見積もりはなぜ外れる? ― 時間の読み方を変える3つの工夫
約 6 分 · 最終更新 2026-06-21
人はなぜか、自分の作業時間を実際より短く見積もります。これは性格ではなく、誰にでもある思考のクセ。仕組みで補えます。
なぜいつも短く見積もってしまうのか
計画を立てるとき、人は「うまくいったケース」を基準に時間を読みがちです。これは「計画錯誤」と呼ばれる、よく知られた認知のクセ。割り込み・やり直し・準備といった現実のノイズを、計画段階では忘れてしまうのです。

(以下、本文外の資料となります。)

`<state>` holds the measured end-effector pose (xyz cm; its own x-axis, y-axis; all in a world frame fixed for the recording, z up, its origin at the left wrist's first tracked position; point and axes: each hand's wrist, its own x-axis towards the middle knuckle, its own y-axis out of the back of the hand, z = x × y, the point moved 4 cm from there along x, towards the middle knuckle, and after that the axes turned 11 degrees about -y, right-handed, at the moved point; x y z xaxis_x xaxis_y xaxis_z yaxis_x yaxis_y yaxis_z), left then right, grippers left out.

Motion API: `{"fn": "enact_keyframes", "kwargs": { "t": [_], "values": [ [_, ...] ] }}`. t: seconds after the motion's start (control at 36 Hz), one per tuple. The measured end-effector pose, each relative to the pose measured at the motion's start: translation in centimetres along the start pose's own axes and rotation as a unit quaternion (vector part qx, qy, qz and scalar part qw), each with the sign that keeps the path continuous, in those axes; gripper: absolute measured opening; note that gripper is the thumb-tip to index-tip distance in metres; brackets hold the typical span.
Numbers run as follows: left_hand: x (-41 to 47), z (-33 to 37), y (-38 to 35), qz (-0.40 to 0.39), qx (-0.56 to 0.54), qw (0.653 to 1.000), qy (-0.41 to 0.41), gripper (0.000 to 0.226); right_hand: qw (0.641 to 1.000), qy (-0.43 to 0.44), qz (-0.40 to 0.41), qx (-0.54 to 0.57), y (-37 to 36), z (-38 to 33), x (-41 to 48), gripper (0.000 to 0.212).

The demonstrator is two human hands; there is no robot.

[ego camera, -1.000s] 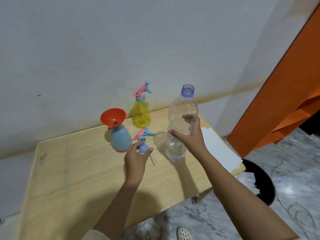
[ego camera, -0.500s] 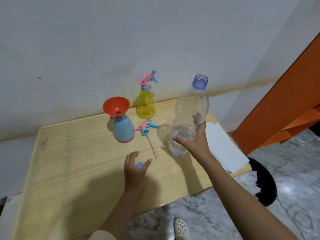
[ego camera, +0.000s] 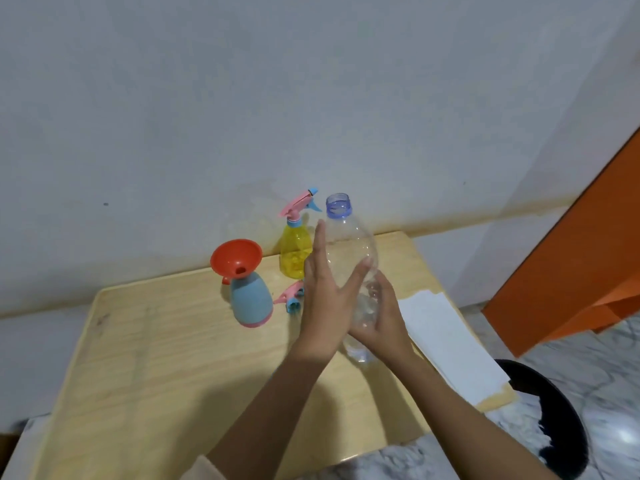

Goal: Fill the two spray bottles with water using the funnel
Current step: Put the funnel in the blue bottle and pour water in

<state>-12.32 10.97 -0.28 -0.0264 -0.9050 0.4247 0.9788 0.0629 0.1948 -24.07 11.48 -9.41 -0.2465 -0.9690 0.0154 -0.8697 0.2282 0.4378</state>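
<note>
A clear plastic water bottle [ego camera: 349, 251] with an uncapped blue neck is lifted above the wooden table [ego camera: 166, 341]. My right hand [ego camera: 384, 323] grips its lower half from the right. My left hand [ego camera: 325, 296] lies flat against its left side, fingers stretched upward. A blue spray bottle [ego camera: 251, 301] stands at the back with the orange funnel [ego camera: 236, 258] seated in its neck. Its pink and blue spray head [ego camera: 290, 299] lies on the table beside it. Behind stands the yellow spray bottle [ego camera: 294, 254] with its pink trigger head on. The bottle cap is not visible.
A white sheet of paper [ego camera: 446, 341] lies on the table's right side. A black round stool [ego camera: 550, 414] stands on the marble floor to the right. An orange panel [ego camera: 581, 265] rises at the far right. A white wall runs behind the table.
My left hand left the table, where it had set down the blue cap, and came up against the bottle's left side. My right hand carried the bottle leftward, nearer the yellow spray bottle.
</note>
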Motion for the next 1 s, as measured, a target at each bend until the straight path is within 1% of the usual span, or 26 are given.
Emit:
{"fn": "enact_keyframes", "kwargs": {
  "t": [0.11,0.19,0.25,0.36,0.44,0.5,0.58,0.67,0.75,0.83,0.92,0.94,1.0],
  "values": [
    [0.9,-0.9,1.7,0.038,-0.024,0.999,0.016,0.071,0.995,0.041,-0.031,-0.088,0.5,-1.2,0.8,0.099],
    [0.8,-2.0,2.5,0.078,-0.038,0.994,0.062,0.066,0.985,0.070,-0.040,-0.152,1.1,-2.7,1.6,0.097],
    [0.6,-3.1,2.6,0.117,-0.076,0.986,0.093,0.065,0.972,0.087,-0.041,-0.215,1.7,-3.7,2.1,0.096],
    [0.2,-4.7,1.8,0.190,-0.168,0.956,0.146,0.062,0.934,0.103,-0.044,-0.340,2.7,-5.2,2.9,0.095],
    [0.0,-5.2,1.1,0.236,-0.226,0.929,0.172,0.058,0.911,0.105,-0.056,-0.395,3.1,-6.0,3.2,0.093],
    [-0.2,-5.5,0.8,0.254,-0.258,0.914,0.182,0.054,0.905,0.101,-0.057,-0.409,3.5,-6.3,3.4,0.093],
    [-0.4,-6.2,0.9,0.291,-0.288,0.890,0.200,0.050,0.913,0.088,-0.059,-0.394,4.1,-7.0,3.4,0.095],
    [-0.1,-5.9,0.9,0.288,-0.267,0.900,0.186,0.042,0.908,0.095,-0.062,-0.404,4.0,-7.7,3.1,0.095],
    [0.4,-5.0,1.0,0.252,-0.229,0.927,0.154,0.044,0.912,0.079,-0.063,-0.397,3.8,-7.6,3.0,0.095],
    [0.4,-4.6,1.1,0.218,-0.193,0.947,0.138,0.053,0.910,0.069,-0.070,-0.403,3.7,-7.4,3.0,0.096],
    [0.1,-4.9,1.0,0.201,-0.179,0.952,0.146,0.063,0.897,0.068,-0.076,-0.431,3.6,-7.2,3.0,0.098],
    [0.0,-4.9,1.0,0.196,-0.178,0.952,0.153,0.069,0.892,0.067,-0.077,-0.440,3.5,-7.2,3.0,0.098],
    [-0.2,-5.0,1.0,0.191,-0.177,0.951,0.167,0.090,0.882,0.067,-0.079,-0.460,3.4,-7.2,3.0,0.097]
  ]
}}
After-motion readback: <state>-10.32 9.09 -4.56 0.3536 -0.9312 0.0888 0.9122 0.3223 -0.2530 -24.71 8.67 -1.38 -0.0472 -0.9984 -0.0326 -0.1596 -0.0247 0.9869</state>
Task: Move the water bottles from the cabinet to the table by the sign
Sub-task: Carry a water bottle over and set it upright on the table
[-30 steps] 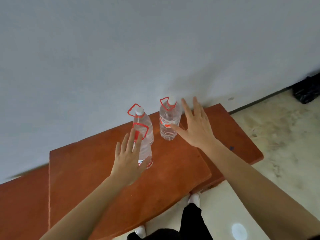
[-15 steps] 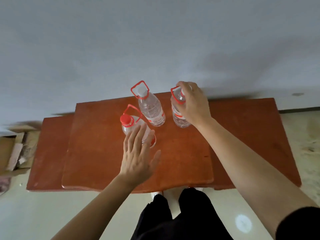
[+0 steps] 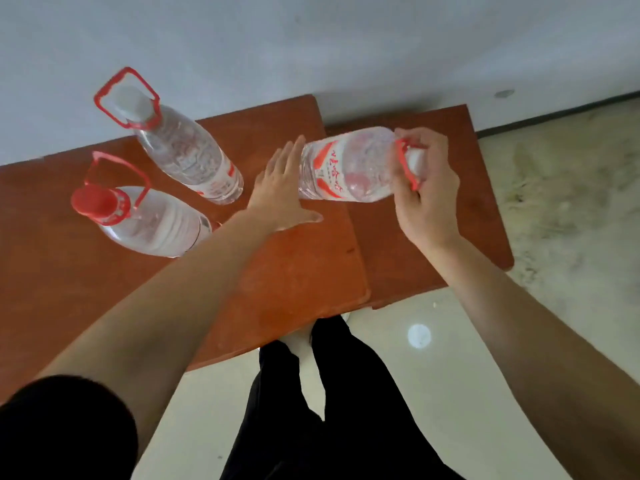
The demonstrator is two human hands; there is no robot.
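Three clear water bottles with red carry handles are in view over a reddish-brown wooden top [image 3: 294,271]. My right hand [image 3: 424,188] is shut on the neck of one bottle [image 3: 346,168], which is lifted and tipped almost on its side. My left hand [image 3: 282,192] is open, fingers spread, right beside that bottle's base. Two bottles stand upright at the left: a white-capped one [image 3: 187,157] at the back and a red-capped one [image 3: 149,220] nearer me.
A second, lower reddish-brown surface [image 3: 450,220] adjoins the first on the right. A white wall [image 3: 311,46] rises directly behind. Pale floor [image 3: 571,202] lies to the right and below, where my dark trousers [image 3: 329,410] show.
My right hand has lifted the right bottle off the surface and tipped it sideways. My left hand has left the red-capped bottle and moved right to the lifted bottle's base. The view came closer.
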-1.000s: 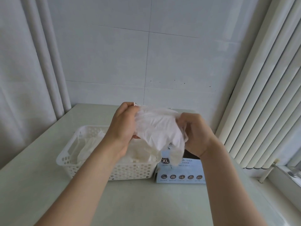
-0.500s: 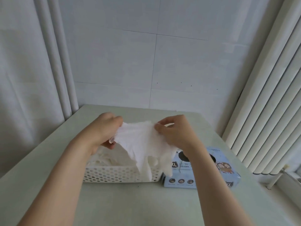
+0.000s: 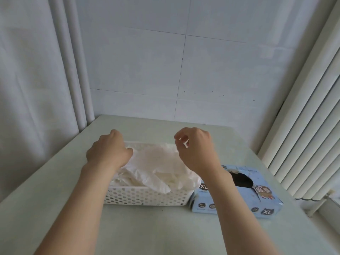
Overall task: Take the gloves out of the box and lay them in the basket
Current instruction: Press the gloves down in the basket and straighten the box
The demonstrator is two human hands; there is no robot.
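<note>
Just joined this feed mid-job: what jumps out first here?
A heap of white gloves fills the white perforated basket at mid-table, one drooping over its near rim. The left hand is at the heap's left edge; the right hand, fingers curled, hovers above its right end. The blue XL box lies just right of the basket, dark opening up.

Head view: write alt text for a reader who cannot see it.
Two bare hands are over a white perforated basket piled with white gloves on a pale table: the left hand touches the top glove, the right hand hangs above it, fingers loosely curled. A blue box marked XL lies right of the basket.
</note>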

だから「あと5分で終わる」は、たいてい外れます。意志や慣れの問題ではなく、見積もりの方法を変えないと、何度でも同じズレが起きます。
工夫1:過去の自分を証拠にする
次に同じ作業をするときは、頭の中の「理想の所要時間」ではなく、「前回実際にどれくらいかかったか」を思い出して使います。記憶があいまいなら、数回だけ実時間をメモしてみると、自分の平均が見えてきます。
希望ではなく実績で見積もる。これだけで、計画錯誤の影響は大きく減ります。
工夫2:細かく割ると誤差が縮む
大きな塊を一発で見積もると、誤差も大きくなります。「資料作成3時間」より、「構成30分+本文90分+見直し30分」と分けたほうが、各パーツは読みやすく、合計の精度も上がります。

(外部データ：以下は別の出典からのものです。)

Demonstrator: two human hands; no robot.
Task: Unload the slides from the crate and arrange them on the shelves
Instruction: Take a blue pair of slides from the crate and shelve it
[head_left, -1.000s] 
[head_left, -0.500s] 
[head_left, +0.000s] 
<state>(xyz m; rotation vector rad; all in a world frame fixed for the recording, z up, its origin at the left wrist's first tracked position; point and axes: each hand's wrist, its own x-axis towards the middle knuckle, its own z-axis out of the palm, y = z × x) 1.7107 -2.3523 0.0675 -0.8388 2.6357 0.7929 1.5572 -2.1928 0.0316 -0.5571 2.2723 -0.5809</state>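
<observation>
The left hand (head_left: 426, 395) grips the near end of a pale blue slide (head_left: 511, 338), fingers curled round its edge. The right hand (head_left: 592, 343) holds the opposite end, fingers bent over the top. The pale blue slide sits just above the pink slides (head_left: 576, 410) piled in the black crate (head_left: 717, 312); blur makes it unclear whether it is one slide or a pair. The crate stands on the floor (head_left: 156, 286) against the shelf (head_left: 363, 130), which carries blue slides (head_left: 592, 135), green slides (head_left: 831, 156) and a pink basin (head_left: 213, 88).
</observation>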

分けると「抜けていた工程」にも気づけます。見えていなかった準備や移動が、見積もりに乗ってきます。
工夫3:楽観・現実・最悪の3点で見る
一つの数字で決めず、「うまくいけば/たぶん/最悪」の3点で考えます。予定に置くのは真ん中〜やや最悪寄り。早く終われば得をするだけで、困りません。

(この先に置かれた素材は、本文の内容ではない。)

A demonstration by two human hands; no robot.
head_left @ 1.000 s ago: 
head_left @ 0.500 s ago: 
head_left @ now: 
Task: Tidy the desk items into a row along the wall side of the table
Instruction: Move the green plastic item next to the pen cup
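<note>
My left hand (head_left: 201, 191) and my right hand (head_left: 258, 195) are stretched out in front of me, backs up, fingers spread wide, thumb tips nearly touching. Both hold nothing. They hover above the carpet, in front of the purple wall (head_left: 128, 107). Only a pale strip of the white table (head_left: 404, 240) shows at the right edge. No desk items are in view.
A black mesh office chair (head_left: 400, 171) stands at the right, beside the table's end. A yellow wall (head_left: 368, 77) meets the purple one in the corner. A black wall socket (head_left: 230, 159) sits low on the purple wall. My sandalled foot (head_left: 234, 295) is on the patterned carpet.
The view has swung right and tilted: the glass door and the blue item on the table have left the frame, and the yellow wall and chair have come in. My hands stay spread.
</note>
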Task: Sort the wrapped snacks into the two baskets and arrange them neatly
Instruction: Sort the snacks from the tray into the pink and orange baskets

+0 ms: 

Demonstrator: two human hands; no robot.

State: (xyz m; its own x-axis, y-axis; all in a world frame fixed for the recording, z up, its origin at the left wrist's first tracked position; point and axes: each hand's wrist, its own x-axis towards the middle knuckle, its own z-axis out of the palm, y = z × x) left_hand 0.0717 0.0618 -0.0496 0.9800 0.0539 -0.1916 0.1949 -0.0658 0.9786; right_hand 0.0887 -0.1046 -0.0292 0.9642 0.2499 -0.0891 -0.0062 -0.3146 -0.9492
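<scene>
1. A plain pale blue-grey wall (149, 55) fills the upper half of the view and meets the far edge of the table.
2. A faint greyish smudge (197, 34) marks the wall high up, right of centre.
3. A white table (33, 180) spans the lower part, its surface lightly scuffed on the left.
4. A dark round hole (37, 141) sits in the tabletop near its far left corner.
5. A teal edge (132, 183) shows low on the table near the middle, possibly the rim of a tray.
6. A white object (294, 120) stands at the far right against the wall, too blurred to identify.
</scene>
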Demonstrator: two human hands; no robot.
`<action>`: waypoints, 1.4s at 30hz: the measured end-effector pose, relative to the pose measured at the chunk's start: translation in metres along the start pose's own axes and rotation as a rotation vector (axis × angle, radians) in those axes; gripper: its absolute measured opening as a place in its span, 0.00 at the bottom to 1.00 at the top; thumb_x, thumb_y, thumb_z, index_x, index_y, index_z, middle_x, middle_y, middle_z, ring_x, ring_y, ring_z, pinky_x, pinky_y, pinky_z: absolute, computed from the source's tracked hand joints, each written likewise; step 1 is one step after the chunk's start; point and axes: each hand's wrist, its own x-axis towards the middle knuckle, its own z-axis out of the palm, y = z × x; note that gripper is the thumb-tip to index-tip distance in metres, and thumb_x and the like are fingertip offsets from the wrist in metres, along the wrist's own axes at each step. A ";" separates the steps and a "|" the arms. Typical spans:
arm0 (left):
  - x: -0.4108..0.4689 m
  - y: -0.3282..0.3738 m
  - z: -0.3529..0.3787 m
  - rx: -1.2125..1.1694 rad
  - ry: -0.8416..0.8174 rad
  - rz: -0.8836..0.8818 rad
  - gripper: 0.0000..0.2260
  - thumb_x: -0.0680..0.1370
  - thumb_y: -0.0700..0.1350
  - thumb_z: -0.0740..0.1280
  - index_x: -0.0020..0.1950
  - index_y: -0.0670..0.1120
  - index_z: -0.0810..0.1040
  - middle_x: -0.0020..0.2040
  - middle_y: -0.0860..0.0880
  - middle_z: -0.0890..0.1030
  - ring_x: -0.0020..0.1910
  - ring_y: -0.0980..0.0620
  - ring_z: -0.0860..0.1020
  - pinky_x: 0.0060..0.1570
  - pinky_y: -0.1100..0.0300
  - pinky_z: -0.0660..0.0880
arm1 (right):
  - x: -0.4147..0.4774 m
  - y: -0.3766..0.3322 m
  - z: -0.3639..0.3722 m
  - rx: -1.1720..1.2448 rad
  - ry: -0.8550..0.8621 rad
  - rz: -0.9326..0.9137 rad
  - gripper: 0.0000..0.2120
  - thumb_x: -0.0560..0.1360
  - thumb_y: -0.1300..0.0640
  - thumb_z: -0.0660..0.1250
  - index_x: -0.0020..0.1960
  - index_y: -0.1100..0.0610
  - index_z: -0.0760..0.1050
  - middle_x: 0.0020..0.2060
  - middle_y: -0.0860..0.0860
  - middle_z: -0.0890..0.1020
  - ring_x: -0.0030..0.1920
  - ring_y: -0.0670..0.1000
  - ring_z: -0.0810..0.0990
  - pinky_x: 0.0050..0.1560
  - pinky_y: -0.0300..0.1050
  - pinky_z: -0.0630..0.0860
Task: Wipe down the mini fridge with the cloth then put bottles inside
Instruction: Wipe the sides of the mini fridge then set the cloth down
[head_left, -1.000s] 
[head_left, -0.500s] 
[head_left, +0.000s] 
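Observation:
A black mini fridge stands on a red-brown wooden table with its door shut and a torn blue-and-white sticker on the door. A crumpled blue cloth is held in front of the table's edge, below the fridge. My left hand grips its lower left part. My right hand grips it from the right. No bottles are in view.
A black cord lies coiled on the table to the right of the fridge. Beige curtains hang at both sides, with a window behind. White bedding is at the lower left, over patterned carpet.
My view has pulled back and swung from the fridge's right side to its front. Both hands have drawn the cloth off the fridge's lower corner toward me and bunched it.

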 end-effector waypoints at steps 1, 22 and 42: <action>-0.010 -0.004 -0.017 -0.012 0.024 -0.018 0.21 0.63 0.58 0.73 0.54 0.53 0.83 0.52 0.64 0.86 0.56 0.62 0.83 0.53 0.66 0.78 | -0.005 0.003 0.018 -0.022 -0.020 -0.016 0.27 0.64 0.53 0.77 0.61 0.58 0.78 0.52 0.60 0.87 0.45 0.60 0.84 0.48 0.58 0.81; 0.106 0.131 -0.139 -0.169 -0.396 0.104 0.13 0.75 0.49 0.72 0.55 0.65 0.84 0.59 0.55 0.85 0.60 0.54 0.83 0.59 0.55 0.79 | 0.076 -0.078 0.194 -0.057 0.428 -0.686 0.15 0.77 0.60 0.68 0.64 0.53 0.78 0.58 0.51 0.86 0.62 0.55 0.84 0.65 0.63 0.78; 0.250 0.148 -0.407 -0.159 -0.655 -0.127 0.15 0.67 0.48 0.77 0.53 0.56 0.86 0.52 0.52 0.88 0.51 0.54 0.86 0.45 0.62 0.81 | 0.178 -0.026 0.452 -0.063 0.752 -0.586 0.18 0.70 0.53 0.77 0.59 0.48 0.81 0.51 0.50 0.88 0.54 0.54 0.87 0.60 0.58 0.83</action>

特に締切のある予定は、最悪ケースが入る余白を持っておくと、当日に焦らずに済みます。
この記事の持ち帰り
- 短く見積もるのは「計画錯誤」という誰にでもある思考のクセ。
- 希望でなく「前回かかった実時間」で見積もる。
- 作業を細かく割ると、各パーツも合計も精度が上がる。
- 楽観・現実・最悪の3点で見て、予定はやや余裕側に置く。